WHAT THE TASK REQUIRES
Give back the data exactly, with no images.

PROVIDED MATERIAL START

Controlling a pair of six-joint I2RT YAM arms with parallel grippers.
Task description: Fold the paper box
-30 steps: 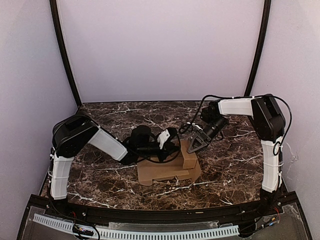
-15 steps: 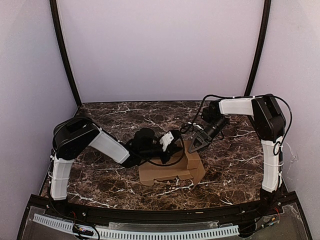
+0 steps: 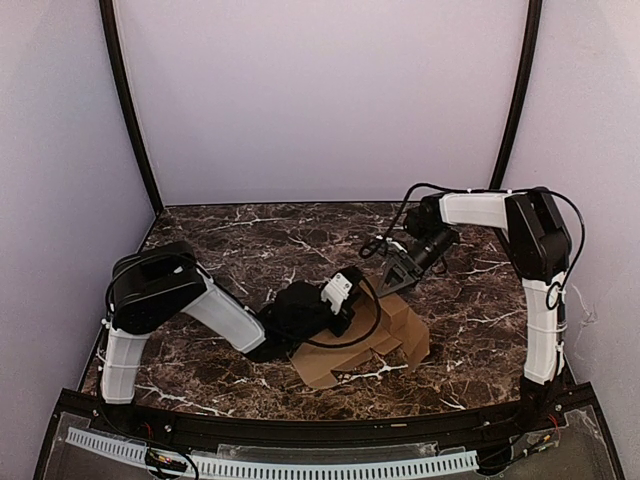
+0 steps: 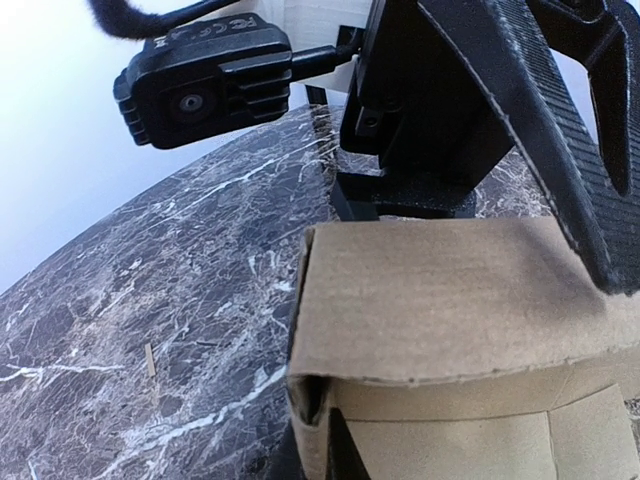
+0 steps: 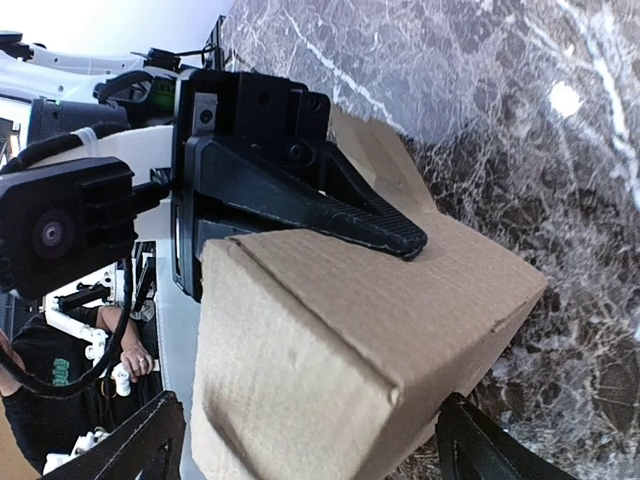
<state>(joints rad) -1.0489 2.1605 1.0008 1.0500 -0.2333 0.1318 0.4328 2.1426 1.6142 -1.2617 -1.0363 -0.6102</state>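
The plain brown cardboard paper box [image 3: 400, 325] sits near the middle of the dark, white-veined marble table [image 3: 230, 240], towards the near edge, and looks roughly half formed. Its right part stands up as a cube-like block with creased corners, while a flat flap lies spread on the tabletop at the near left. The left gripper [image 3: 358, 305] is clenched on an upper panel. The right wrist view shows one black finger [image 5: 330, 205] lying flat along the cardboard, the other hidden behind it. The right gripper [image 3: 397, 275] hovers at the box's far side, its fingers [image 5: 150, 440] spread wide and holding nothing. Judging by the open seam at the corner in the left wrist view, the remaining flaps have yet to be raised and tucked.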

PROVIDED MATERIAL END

REPLY TO THE TASK
Controlling a pair of six-joint I2RT YAM arms with parallel grippers.
Task description: Fold the paper box
-30 steps: 
-15 steps: 
+0 steps: 
+0 steps: 
+0 steps: 
<state>(joints rad) -1.0489 2.1605 1.0008 1.0500 -0.2333 0.1318 0.4328 2.1426 1.6142 -1.2617 -1.0363 -0.6102</state>
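The plain brown cardboard paper box [image 3: 400, 325] sits near the middle of the dark, white-veined marble table [image 3: 230, 240], towards the near edge, and looks roughly half formed. Its right part stands up as a cube-like block with creased corners, while a flat flap lies spread on the tabletop at the near left. The left gripper [image 3: 358, 305] is clenched on an upper panel. The right wrist view shows one black finger [image 5: 330, 205] lying flat along the cardboard, the other hidden behind it. The right gripper [image 3: 397, 275] hovers at the box's far side, its fingers [image 5: 150, 440] spread wide and holding nothing. Judging by the open seam at the corner in the left wrist view, the remaining flaps have yet to be raised and tucked.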

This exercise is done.